Child health outcomes
• Parental assessment of global health• In general, how would you describe [CHILD] ’s health? Would you say [his/her] health is excellent, very good, good, fair, or poor?
• Missed days of school• During the past 12 mo that is, since [FILL: CURRENT MONTH, 1 YEAR AGO] about how many days did [CHILD] miss school because of illness or injury?
Health-promoting behaviors
• Frequency of being read to daily• During the past week, how many days did you or other family members read stories to [CHILD]?
• Frequency of obtaining sufficient sleep nightly• During the past week, on how many nights did [CHILD] get enough sleep for a child [his/her] age?
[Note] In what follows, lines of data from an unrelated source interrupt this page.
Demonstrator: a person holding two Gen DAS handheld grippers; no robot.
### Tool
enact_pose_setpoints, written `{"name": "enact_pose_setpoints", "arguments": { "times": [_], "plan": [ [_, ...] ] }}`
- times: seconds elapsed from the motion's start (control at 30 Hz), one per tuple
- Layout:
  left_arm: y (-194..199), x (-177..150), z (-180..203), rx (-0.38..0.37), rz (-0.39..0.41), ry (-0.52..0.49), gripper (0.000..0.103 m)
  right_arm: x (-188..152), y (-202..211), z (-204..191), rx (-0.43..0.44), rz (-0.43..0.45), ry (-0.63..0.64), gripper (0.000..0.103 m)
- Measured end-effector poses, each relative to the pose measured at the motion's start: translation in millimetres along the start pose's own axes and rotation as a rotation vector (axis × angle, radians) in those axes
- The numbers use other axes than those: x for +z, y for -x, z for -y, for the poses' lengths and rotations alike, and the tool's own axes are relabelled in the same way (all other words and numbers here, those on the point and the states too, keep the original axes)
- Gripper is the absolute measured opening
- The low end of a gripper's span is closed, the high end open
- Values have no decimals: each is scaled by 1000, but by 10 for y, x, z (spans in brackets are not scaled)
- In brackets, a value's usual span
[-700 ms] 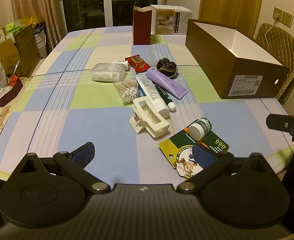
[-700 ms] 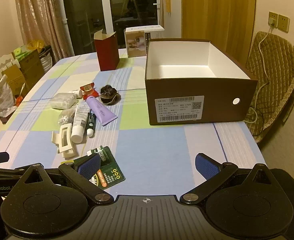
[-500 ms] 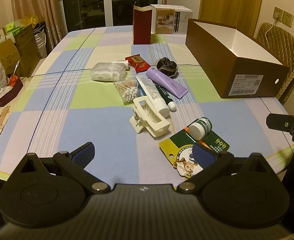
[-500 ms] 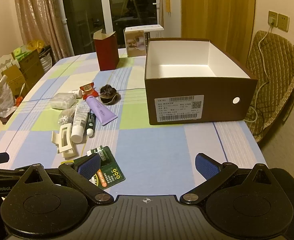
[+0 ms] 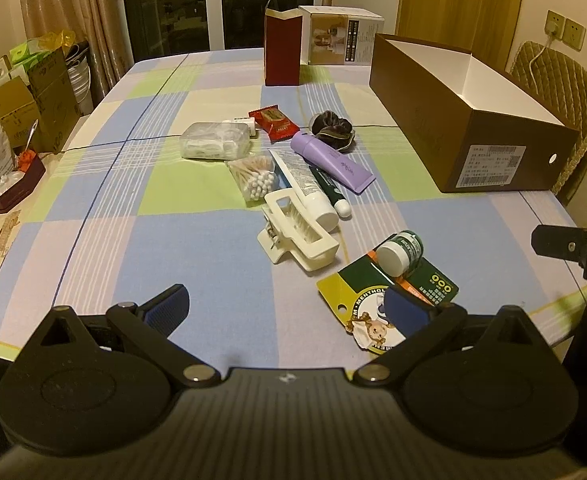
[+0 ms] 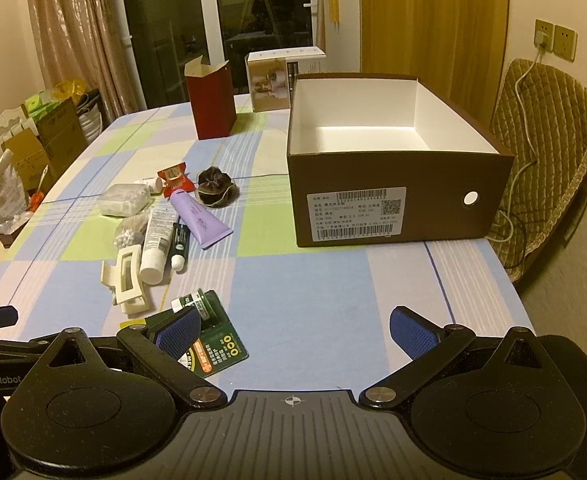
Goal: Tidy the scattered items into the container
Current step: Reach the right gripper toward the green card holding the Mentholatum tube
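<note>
I hold both tools above the near edge of the table (image 5: 213, 248). My left hand-held gripper (image 5: 289, 312) has its jaws wide apart with nothing between the pads, and my right hand-held gripper (image 6: 293, 332) stands just as wide and just as empty.

I take the brown box (image 6: 397, 200) as my landmark. It sits open with a white inside, and I see nothing in it. All the scattered items lie left of it on the checked cloth. Nearest the box are the dark scrunchie (image 6: 215, 186) and the purple tube (image 6: 201, 220). Beyond those lie the white tube (image 6: 155, 240), a dark green pen (image 6: 179, 246), a bag of cotton swabs (image 5: 253, 176) and a clear packet (image 5: 215, 146). Further from the box, toward me, lie the cream hair claw (image 5: 293, 236) and a small green jar (image 5: 399, 252), which rests on a green card (image 5: 385, 300).
</note>
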State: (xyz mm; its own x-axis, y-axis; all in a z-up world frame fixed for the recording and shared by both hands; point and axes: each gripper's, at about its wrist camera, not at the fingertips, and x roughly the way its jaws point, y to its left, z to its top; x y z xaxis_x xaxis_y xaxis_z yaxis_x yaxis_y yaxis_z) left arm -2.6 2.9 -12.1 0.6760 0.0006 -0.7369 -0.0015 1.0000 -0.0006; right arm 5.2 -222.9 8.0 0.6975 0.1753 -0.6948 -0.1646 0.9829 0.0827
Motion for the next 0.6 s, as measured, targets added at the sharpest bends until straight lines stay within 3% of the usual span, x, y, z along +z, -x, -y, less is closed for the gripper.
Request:
{"name": "enact_pose_setpoints", "arguments": {
  "times": [0.33, 0.6],
  "plan": [
    [-4, -2, 3, 1, -1, 0, 102, -12, 0, -14, 5, 7, 6, 103],
    [17, 46, -9, 13, 22, 10, 102, -6, 22, -15, 57, 60, -11, 103]
  ]
}}
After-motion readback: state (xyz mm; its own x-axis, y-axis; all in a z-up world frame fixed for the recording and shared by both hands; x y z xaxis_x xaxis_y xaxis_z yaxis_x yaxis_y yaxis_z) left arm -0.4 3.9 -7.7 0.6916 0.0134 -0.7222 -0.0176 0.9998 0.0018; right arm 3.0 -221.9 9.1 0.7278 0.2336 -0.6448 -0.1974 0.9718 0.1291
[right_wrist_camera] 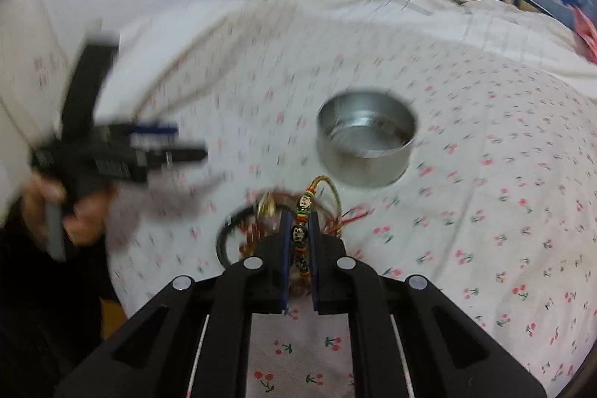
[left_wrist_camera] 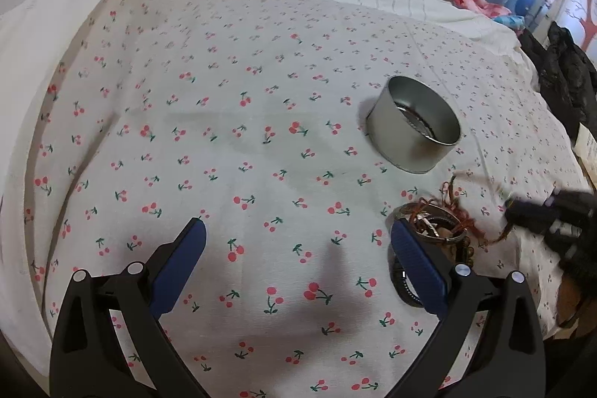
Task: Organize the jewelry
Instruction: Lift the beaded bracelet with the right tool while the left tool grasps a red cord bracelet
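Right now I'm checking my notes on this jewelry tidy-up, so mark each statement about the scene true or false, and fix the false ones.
1. The right gripper is closed on a beaded bracelet. True.
2. The left gripper holds a bangle. False: its jaws stand wide apart with only bedsheet between them.
3. The metal tin stands open, without a lid. True.
4. The tin stands on a wooden table. False: it stands on the cherry-print bedsheet.
5. More jewelry lies in a pile on the sheet, outside the tin. True.
6. The tin is heaped to the rim with jewelry. False: most of its shiny bottom shows.
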Motion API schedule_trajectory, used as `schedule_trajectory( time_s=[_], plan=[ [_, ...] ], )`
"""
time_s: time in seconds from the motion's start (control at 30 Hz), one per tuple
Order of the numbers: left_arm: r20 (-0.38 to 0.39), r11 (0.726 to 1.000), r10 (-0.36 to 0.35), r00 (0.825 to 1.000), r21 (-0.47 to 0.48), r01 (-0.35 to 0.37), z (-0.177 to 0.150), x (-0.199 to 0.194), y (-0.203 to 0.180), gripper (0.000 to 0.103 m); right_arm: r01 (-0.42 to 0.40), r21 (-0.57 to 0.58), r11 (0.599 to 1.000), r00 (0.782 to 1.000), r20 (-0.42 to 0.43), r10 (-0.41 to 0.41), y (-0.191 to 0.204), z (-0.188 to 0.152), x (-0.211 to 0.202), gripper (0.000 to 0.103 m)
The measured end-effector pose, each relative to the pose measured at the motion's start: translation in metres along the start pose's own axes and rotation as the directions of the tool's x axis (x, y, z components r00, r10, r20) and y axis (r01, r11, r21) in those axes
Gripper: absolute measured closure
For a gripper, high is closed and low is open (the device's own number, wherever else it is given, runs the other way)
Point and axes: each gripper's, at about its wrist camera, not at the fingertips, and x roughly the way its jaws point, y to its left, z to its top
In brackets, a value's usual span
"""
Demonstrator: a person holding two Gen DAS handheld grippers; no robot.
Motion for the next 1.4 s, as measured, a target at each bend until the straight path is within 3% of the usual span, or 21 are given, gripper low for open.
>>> schedule_trajectory(
  time_s=[0.17, 0.3, 0.4, 0.57, 0.67, 0.73, 0.8, 0.9, 1.0, 1.07, 1.23, 1.4],
  plan=[
    [0.065, 0.985, -0.046, 0.997, 0.167, 0.035, -0.006, -0.007, -0.032, 0.007, -0.064, 0.164, 0.984, 0.99, 0.138, 0.041, -0.033, 0.004, -0.035, 0.094],
    [0.101, 0.941, -0.09, 0.991, 0.335, 0.052, -0.015, -0.008, -0.07, 0.007, -0.077, 0.224, 0.972, 0.984, 0.175, 0.037, -0.048, 0.005, -0.049, 0.094],
    [0.077, 0.906, -0.164, 0.983, 0.406, 0.119, -0.013, -0.003, -0.096, 0.007, -0.098, 0.272, 0.957, 0.979, 0.2, 0.043, -0.057, 0.004, -0.055, 0.094],
    [0.007, 0.877, -0.304, 0.953, 0.391, 0.278, 0.0, 0.009, -0.124, 0.007, -0.074, 0.309, 0.948, 0.968, 0.251, -0.006, -0.067, 0.005, -0.076, 0.093],
    [-0.038, 0.876, -0.315, 0.948, 0.373, 0.306, 0.007, 0.027, -0.147, 0.007, -0.091, 0.35, 0.932, 0.958, 0.285, -0.014, -0.074, 0.004, -0.083, 0.093],
    [-0.066, 0.883, -0.287, 0.956, 0.369, 0.291, 0.01, 0.044, -0.163, 0.008, -0.097, 0.361, 0.928, 0.955, 0.296, -0.015, -0.076, 0.003, -0.086, 0.093],
    [-0.079, 0.893, -0.227, 0.971, 0.38, 0.24, 0.011, 0.06, -0.177, 0.015, -0.097, 0.362, 0.927, 0.953, 0.302, -0.018, -0.077, 0.003, -0.087, 0.093],
    [-0.147, 0.903, -0.185, 0.972, 0.365, 0.227, 0.007, 0.089, -0.188, 0.036, -0.092, 0.363, 0.927, 0.95, 0.31, -0.027, -0.078, 0.002, -0.091, 0.093],
    [-0.133, 0.893, -0.156, 0.979, 0.404, 0.197, 0.0, 0.094, -0.195, 0.052, -0.087, 0.374, 0.923, 0.948, 0.317, -0.039, -0.083, 0.002, -0.093, 0.093],
    [-0.145, 0.886, -0.174, 0.974, 0.41, 0.219, -0.003, 0.093, -0.198, 0.093, -0.086, 0.386, 0.918, 0.945, 0.325, -0.048, -0.085, 0.002, -0.093, 0.093],
    [-0.169, 0.897, -0.244, 0.955, 0.334, 0.288, -0.003, 0.085, -0.184, 0.094, -0.081, 0.411, 0.908, 0.937, 0.342, -0.072, -0.091, 0.001, -0.095, 0.093],
    [-0.133, 0.896, -0.305, 0.943, 0.296, 0.332, 0.015, 0.059, -0.161, 0.094, -0.106, 0.438, 0.893, 0.926, 0.37, -0.072, -0.095, 0.003, -0.095, 0.093]
  ],
)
• Helmet usage• How often does [he/she] wear a helmet when riding a bike, scooter, skateboard, roller skates, or rollerblades? Would you say never, sometimes, usually or always?
• Screen time• On an average school day, about how many hours does [CHILD] use a computer for purposes other than schoolwork?
• On an average school day, about how many hours does [CHILD] usually watch TV, watch videos, or play video games?
• History of ever being breastfed• Was [CHILD] ever breastfed or fed breast milk?